With the increasing availability of power
in the country resulting in a fall in prices and the gradual easing of
transmission constraints, it is clear that the milestone of 24×7 supply to all
parts of the country is around the corner. The big question, however, is to
ensure supply of power, even if it is not 24×7, to all and here, the objective
of “power for all” set by policymakers comes under scrutiny(examine,जाँच).
Both Central and state governments have
recently been applauding their rural electrification programme. As per
government of India estimates, out of 5,87,464 villages in the country, only
18,542 were not electrified at the beginning 2015-16. Of these 14,813 were to
be electrified through the grid while 3,639 were to be electrified off-grid
through RE sources. Till March 2016, 6,479 villages have already been
electrified and the rest are to be electrified by December.
×
In the states, this figure stands between
95 to 100 per cent with the exceptions of Manipur and Arunachal Pradesh. States
like Gujarat, Haryana, Kerala, Maharashtra, Punjab and Tamil Nadu are already
claiming 100 per cent electrification. Even states like Bihar, UP and Rajasthan
claim to be touching 99 per cent. The glaring issue in the light of these
figures is that by the Centre’s own admission, the number of households without
electricity in the country stands at a staggering seven to eight crore. In UP,
this figure is about two crore.
This contradiction(opposition,विरोधाभाश) comes from the
definition of electrified villages adopted by the government of India.

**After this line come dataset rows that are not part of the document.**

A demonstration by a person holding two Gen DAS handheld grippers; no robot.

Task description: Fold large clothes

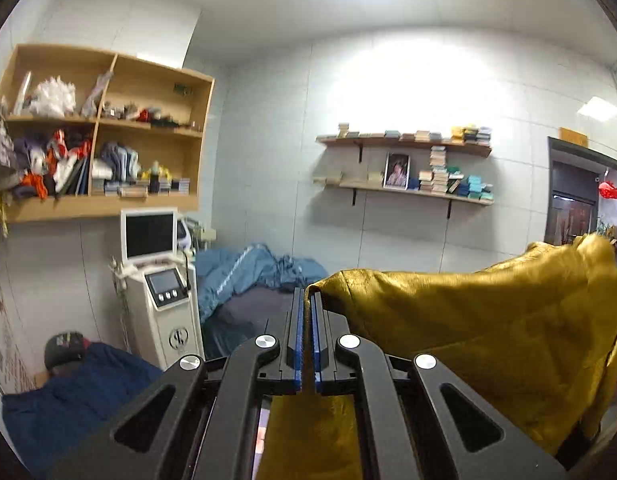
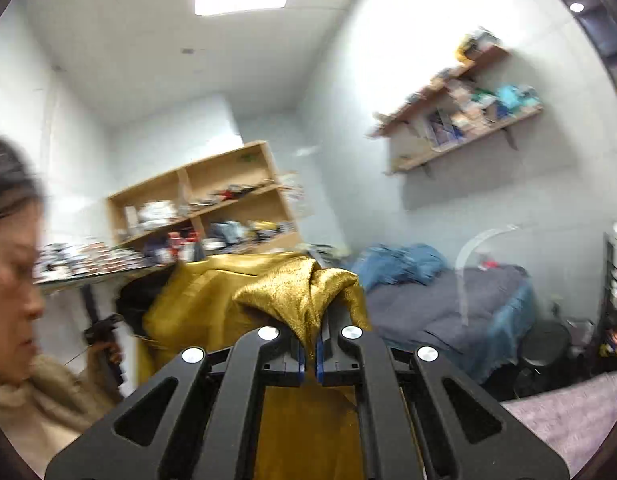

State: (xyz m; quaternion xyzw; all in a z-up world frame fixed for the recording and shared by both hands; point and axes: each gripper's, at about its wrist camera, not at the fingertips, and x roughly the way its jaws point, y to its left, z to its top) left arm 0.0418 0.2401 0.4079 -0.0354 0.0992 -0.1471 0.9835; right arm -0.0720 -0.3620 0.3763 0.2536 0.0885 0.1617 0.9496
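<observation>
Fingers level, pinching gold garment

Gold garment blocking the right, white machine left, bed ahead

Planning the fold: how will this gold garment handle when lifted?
Probably floppy: the gold garment sags between the left hand-held gripper and right hand-held gripper. Its sheen suggests slippery fabric. It looks light, bunching easily.

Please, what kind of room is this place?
Probably a bedroom or a mock-up of one: a bed with a rumpled blue quilt, a cluttered wooden wall cabinet and wall shelves of books. A wheeled device with a screen looks clinical.
</observation>
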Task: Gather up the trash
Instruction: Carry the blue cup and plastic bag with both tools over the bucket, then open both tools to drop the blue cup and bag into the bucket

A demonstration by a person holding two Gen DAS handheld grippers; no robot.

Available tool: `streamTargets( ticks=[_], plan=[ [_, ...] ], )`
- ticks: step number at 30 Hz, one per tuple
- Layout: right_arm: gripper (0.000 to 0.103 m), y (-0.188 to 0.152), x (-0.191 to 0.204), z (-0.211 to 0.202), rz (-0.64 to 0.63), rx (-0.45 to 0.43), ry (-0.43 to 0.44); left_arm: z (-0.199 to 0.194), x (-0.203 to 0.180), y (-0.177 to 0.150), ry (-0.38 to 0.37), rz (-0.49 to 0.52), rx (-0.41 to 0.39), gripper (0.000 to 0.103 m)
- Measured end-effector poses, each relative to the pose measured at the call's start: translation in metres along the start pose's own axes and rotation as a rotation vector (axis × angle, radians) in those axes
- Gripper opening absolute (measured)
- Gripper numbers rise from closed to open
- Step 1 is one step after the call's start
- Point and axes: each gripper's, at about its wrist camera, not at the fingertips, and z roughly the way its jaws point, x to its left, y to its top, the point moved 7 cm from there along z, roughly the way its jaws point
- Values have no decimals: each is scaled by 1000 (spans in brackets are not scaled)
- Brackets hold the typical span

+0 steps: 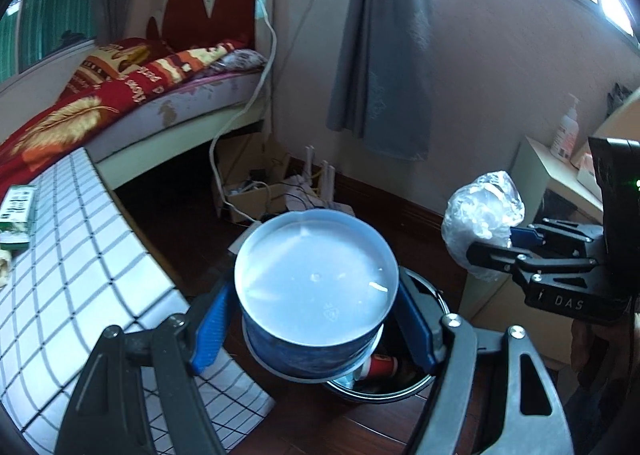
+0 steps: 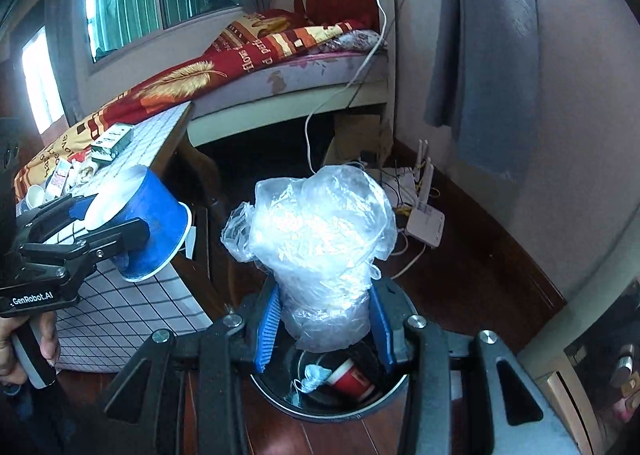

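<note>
Holding 2 items over the trash bin (image 2: 320, 407): left gripper (image 1: 316, 319) clamps blue paper bowl (image 1: 316, 295), right gripper (image 2: 324, 327) clamps crumpled plastic bag (image 2: 320, 239), directly above bin opening; bowl slightly offset.

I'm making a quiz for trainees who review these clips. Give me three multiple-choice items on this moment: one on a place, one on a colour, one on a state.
1. Where is the crumpled clear plastic bag?
A. on the bed
B. between the right gripper's fingers above the round black trash bin
C. on the checked tablecloth

2. What colour is the outside of the paper bowl in the left gripper?
A. blue
B. yellow
C. green

3. What state is the bin in?
A. lidded
B. overturned
C. open, with a red paper cup inside

Answers: 1 B, blue pads flank the bag over the bin. 2 A, its wall shows blue in the right wrist view. 3 C, the cup lies in the open bin.
</note>
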Motion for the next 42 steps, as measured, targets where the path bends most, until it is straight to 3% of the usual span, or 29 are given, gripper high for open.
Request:
streamTargets(
  ticks=[16,22,23,24,25,27,35,42],
  plan=[
    [43,-57,-24,61,-17,175,17,74,-31,-37,-112,12,167,75],
    [43,-75,-19,98,-82,253,43,99,-35,-47,-157,-44,223,76],
    [43,-77,-19,102,-92,257,43,103,-35,-49,-174,-59,235,81],
    [47,-79,-19,107,-102,259,40,109,-35,-51,-192,-79,251,95],
    [71,-84,-21,115,-113,271,20,113,-32,-53,-186,-101,262,99],
    [103,-97,-30,127,-122,316,-45,116,-24,-55,-163,-145,270,100],
    [103,-94,-41,122,-84,291,-89,97,2,-60,6,-116,229,103],
    [103,-75,-35,103,-36,245,-104,73,16,-55,42,-142,188,103]
  ],
)
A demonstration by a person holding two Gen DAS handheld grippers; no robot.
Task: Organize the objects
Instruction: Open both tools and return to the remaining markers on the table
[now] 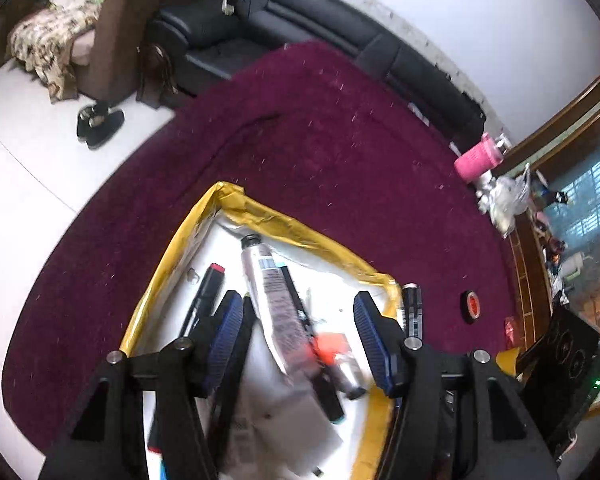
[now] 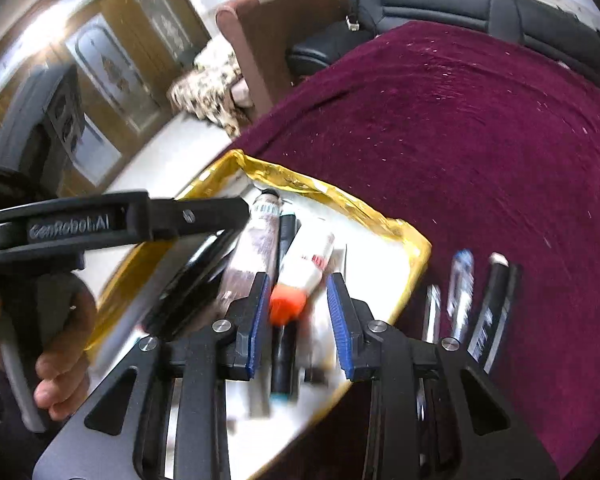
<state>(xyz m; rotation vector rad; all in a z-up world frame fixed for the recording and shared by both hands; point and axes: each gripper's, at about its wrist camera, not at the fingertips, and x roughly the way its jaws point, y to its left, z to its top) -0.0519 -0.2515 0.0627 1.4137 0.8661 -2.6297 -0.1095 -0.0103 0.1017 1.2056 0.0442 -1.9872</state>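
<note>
A white tray with a gold rim (image 1: 260, 214) (image 2: 404, 232) lies on a maroon rug. It holds a silver tube (image 1: 272, 292) (image 2: 256, 240), a white tube with an orange cap (image 2: 304, 276) (image 1: 332, 350), a black marker with a red end (image 1: 208, 292) and other pens. My left gripper (image 1: 300, 344) is open above the tray, over the silver tube. My right gripper (image 2: 300, 320) is open above the orange cap, apart from it. The left gripper's body also shows at the left of the right wrist view (image 2: 140, 220). Several pens (image 2: 460, 292) lie on the rug right of the tray.
The maroon rug (image 1: 320, 140) is edged by a black sofa (image 1: 340, 28). A roll of tape (image 1: 471, 306) lies on the rug right of the tray. A pink container (image 1: 478, 158) and clutter stand by a wooden cabinet at right. Black shoes (image 1: 100, 122) sit on the white floor.
</note>
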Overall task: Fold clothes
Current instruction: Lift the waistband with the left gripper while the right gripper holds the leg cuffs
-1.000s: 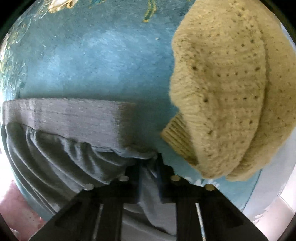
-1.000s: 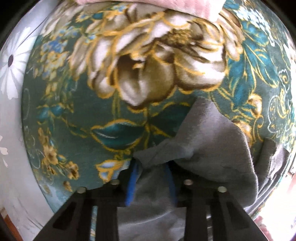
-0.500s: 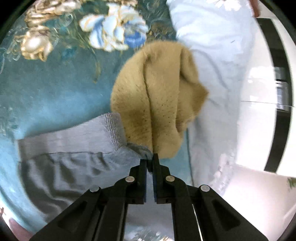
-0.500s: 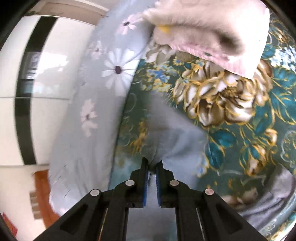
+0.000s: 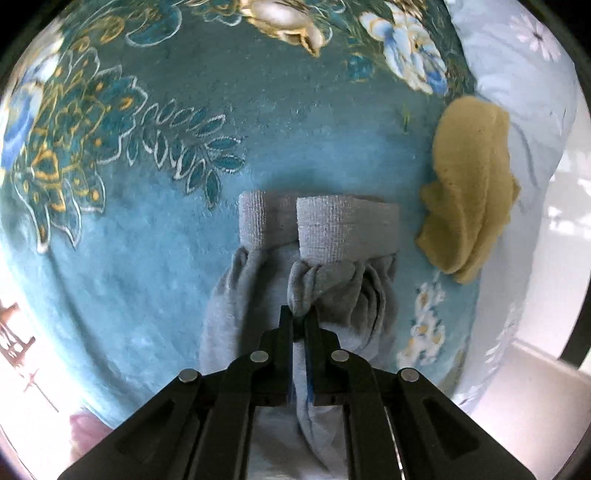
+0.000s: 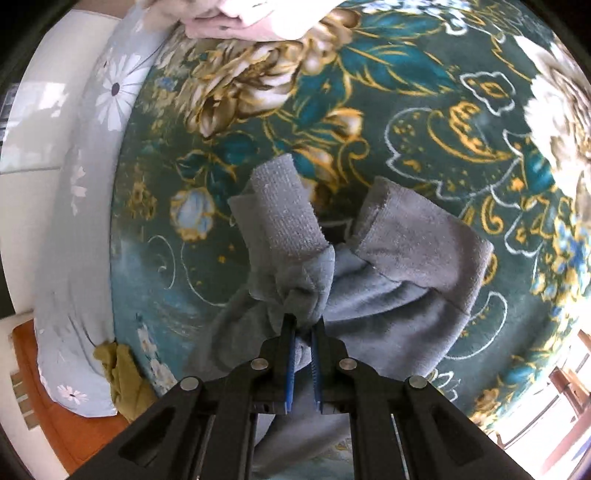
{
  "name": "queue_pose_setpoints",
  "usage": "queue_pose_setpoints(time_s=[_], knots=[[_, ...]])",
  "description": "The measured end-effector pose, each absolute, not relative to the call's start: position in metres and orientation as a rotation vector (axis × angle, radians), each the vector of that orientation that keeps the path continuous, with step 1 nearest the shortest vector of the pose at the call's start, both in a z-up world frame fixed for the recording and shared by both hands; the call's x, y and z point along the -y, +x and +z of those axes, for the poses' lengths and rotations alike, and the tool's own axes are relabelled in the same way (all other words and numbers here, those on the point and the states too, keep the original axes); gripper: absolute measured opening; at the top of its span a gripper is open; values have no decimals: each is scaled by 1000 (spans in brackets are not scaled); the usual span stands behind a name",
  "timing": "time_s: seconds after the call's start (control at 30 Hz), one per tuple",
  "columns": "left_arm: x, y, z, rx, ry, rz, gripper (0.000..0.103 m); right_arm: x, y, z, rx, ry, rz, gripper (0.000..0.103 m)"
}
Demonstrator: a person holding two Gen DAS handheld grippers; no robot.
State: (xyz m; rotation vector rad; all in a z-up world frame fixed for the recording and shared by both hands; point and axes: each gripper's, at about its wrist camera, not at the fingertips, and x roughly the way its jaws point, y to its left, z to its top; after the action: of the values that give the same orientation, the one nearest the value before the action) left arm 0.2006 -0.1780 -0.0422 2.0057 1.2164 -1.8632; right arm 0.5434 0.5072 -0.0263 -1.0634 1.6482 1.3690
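Teal floral blanket (image 5: 155, 258) on bed, grey garment (image 5: 332, 236) partly resting there, mustard knit (image 5: 469, 184) at edge

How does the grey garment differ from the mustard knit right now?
The grey garment is pinched in both tongs, left and right; the mustard knit lies untouched at the blanket's edge. Grey shows ribbed cuffs and smooth fabric; mustard looks bumpy. Both are crumpled.

hidden: grey garment (image 5: 317, 417) lower part, behind jaws | cut off: pink cloth (image 6: 243, 18), top edge
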Motion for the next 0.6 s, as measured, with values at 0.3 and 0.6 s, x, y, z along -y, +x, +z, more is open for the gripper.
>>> queue_pose_setpoints(time_s=[0.3,0.6], knots=[[178,175,-16,-1304,1974,-2099,5,-507,552,38,-1552,-989,1613,8],[191,195,-87,-1165,2016,-1816,4,-488,584,-28,-1554,-1164,1345,8]])
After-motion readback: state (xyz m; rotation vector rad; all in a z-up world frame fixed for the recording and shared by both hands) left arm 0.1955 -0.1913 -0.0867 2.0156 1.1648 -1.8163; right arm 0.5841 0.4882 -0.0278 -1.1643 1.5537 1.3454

According to the rural electrification policy guidelines of 2004, a village is
classified as electrified if basic infrastructure like distribution transformers,
poles and distribution lines are provided in the locality, including one “Dalit
basti”, and if electricity is provided in one of the public places like
schools, panchayat offices, health centres etc and the number of households
electrified are 10 per cent of the total number of households in the village.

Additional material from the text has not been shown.